Anyone know of someone looking for a new home in the Sacramento California area - that is also a turtle/tortoise lover? This is a once-in-a-lifetime opportunity to buy a beautiful home with all the best, state of the art, tortoise and turtle environments already created. It is with tremendous mixed emotions that we are selling this home with so much work done. Well over $150K worth of improvements to the back yard! We thought it would be our final home, but our life and goals have changed with the Galapagos Tortoise Alliance. Never thought I would be working with those gentle giants, but now we are - big time - and they need a totally different type "resort"!!

Brenda and I have located property with acreage in this area to allow us to build a true tortoise preserve with assurance colonies for our Galapagos Tortoise Alliance. However, we obviously need to sell our existing home to make that move. With so much done to create the perfect tortoise and turtle environments, I thought I would post here to see if a true turtle/tortoise enthusiast might be in the market. I would love to leave this place to someone who will use it as designed!!!!!

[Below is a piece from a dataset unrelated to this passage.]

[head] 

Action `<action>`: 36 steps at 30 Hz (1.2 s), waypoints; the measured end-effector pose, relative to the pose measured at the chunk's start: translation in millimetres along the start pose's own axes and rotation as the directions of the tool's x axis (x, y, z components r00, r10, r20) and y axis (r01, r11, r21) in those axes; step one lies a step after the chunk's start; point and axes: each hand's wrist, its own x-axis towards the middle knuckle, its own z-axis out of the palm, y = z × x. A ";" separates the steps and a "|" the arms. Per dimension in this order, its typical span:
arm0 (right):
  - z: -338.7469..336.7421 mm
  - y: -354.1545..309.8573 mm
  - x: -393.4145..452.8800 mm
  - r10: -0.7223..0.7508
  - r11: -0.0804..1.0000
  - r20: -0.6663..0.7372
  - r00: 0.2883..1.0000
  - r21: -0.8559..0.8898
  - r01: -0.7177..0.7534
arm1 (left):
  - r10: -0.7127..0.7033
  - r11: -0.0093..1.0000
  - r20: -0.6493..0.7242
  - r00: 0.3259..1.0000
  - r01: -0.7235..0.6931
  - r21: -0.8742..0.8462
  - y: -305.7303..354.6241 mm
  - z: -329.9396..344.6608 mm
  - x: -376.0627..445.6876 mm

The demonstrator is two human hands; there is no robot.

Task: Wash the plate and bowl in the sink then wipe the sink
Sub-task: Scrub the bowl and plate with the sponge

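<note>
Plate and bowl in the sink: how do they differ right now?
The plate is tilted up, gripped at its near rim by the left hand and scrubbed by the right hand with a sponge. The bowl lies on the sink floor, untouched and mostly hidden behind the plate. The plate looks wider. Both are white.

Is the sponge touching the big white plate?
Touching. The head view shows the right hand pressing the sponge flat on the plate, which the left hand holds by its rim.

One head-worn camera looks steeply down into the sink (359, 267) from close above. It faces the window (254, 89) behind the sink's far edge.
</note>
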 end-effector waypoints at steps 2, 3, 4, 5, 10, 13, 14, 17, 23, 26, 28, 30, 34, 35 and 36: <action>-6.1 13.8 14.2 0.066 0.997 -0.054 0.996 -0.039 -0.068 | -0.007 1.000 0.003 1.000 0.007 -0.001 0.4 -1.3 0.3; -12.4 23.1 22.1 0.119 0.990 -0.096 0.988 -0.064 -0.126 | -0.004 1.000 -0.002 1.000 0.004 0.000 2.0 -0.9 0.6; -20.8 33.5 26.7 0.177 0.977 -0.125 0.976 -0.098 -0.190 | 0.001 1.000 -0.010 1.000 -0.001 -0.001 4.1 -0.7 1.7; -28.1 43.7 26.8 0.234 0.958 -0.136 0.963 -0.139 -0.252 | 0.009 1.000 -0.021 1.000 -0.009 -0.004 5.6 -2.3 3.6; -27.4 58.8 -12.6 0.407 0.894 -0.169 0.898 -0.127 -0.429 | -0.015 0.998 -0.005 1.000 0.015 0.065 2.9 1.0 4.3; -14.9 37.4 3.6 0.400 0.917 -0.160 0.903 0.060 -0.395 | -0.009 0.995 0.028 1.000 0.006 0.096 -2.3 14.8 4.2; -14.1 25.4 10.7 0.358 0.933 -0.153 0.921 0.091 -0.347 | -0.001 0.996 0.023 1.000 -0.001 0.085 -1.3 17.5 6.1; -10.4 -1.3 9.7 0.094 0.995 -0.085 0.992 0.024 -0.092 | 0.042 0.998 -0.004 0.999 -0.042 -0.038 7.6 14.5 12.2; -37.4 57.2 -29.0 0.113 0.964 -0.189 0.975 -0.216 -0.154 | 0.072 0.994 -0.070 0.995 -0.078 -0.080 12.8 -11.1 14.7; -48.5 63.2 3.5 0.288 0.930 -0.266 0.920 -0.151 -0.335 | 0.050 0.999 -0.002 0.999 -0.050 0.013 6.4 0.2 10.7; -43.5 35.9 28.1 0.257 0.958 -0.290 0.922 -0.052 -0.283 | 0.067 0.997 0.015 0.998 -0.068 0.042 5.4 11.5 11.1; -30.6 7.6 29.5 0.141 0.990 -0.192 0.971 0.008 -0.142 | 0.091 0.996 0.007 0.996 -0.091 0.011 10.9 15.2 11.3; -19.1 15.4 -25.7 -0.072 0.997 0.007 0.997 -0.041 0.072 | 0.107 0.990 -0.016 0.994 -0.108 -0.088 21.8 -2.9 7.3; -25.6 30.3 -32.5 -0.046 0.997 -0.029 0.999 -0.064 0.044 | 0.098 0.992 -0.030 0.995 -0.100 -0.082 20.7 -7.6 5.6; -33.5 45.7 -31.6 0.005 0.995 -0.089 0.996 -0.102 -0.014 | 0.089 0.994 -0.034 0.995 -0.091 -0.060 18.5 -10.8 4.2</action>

11878 Stoney Oaks Ct, Rancho Cordova, CA 95742 | MLS #222066115 | Zillow


For sale This 2026 square foot single family home has 4 bedrooms and 2.0 bathrooms. It is located at 11878 Stoney Oaks Ct Rancho Cordova, California.




www.zillow.com


----------



## Yvonne G (May 29, 2022)

The pink flamingos are a nice touch!


----------



## Yvonne G (May 29, 2022)

It made me sad to read this.


----------



## Ink (May 29, 2022)

Beautiful house. Good luck with your next adventure.


----------



## wellington (May 29, 2022)

Man oh man would I love that. I however do not want to live in CA or leave the city of Chicago.
I agree with Yvonne, was sad to see this post. But I know your next place will be as fabulous as this one and the last one. 
Good luck to you. Can't wait to see the updates on your new build.


----------



## ZEROPILOT (May 29, 2022)

That should sell easily.
It's absolutely beautiful.


----------



## Maro2Bear (May 30, 2022)

Fantastic property! And we are looking, just wish there was a little more space from the neighbors. 

Do all of the koi convey?


----------



## Tom (May 30, 2022)

Somebody is going to stumble on to the deal of the century. Wow.

I'm not sad. I'm excited to see what you do with the new place.


----------